§ **WORK TO COMPLETE**
What you submit must be an exact copy of the listing below, with no images in it.

-- INFORMATION SHOWN follows --

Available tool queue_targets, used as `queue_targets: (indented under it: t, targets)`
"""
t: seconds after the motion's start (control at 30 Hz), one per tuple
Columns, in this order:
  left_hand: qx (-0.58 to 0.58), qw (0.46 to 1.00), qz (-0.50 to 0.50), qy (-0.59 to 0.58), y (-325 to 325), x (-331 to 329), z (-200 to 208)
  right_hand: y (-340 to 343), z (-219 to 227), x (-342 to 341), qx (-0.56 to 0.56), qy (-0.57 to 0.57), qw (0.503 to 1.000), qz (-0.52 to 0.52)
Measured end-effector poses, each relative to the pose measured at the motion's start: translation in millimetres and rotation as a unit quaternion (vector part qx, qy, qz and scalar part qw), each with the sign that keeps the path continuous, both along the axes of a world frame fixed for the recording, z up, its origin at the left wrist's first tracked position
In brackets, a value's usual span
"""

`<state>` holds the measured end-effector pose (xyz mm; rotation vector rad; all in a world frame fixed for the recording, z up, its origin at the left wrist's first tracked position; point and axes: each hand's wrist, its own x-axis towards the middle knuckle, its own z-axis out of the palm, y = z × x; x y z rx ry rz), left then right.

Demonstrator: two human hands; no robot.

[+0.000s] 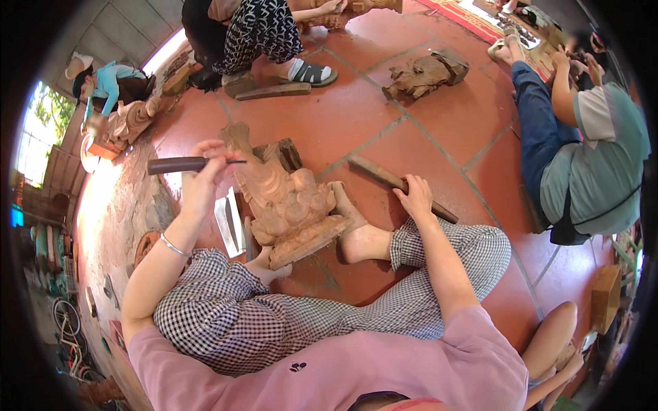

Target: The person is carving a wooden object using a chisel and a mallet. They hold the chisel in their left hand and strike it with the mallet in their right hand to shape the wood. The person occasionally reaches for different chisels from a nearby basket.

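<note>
A carved wooden statue (pixel 291 195), with a stepped base and rounded forms, is braced between my bare feet. My left hand (pixel 208 170) is raised at its left side, fingers closed on a carving chisel (pixel 175 165). The chisel's dark handle sticks out to the left and its thin metal end points right, over the upper part of the statue. To the right of the statue, my right hand (pixel 417 198) grips a long wooden bar (pixel 373 171) near its middle, above the tiled floor. My palm hides part of the bar.
Behind the statue sits a dark wood block (pixel 284 152). A rough wood piece (pixel 426 74) lies farther back on the floor (pixel 445 137). Another wooden bar (pixel 274 90) is beside a co-worker's sandalled foot (pixel 312 72). Other people sit at right and far left.
</note>
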<state>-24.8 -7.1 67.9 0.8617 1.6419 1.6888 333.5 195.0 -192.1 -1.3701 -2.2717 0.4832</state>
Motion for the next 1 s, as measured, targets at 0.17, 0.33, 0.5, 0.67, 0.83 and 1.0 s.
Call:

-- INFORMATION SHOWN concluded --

§ **EXERCISE ANSWER**
Available tool queue_targets, used as `queue_targets: (indented under it: t, targets)`
"""
t: seconds after the motion's start (control at 30 Hz), one per tuple
Columns, in this order:
  left_hand: qx (-0.58 to 0.58), qw (0.46 to 1.00), qz (-0.50 to 0.50), qy (-0.59 to 0.58), y (-325 to 325), x (-331 to 329), z (-200 to 208)
  right_hand: y (-340 to 343), z (-219 to 227), x (-342 to 341), qx (-0.56 to 0.56), qy (-0.57 to 0.57), qw (0.503 to 1.000), qz (-0.52 to 0.52)
Measured end-effector poses, each relative to the pose measured at the motion's start: translation in millimetres and rotation as a unit quaternion (vector part qx, qy, qz and scalar part qw), each with the sign that keeps the path continuous, both along the axes of a world frame fixed for the recording, z up, its origin at the left wrist's first tracked position
In brackets, a value's usual span
"""

`<state>` holds the measured end-effector pose (xyz mm; rotation vector rad; all in a world frame fixed for the recording, z up, its origin at the left wrist's first tracked position; point and axes: each hand's wrist, its own x-axis towards the middle knuckle, its own z-axis out of the palm, y = z × x; x y z rx ry rz), left then right.

Demonstrator: two human hands; no robot.

[+0.000s] 

Target: The person is carving a wooden object using a chisel and a mallet. They hold the chisel in their left hand and strike it with the mallet in their right hand to shape the wood. The person occasionally reaches for different chisels from a nearby basket.

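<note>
A carved wooden statue (pixel 291 195), with a stepped base and rounded forms, is braced between my bare feet. My left hand (pixel 208 170) is raised at its left side, fingers closed on a carving chisel (pixel 175 165). The chisel's dark handle sticks out to the left and its thin metal end points right, over the upper part of the statue. To the right of the statue, my right hand (pixel 417 198) grips a long wooden bar (pixel 373 171) near its middle, above the tiled floor. My palm hides part of the bar.
Behind the statue sits a dark wood block (pixel 284 152). A rough wood piece (pixel 426 74) lies farther back on the floor (pixel 445 137). Another wooden bar (pixel 274 90) is beside a co-worker's sandalled foot (pixel 312 72). Other people sit at right and far left.
</note>
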<state>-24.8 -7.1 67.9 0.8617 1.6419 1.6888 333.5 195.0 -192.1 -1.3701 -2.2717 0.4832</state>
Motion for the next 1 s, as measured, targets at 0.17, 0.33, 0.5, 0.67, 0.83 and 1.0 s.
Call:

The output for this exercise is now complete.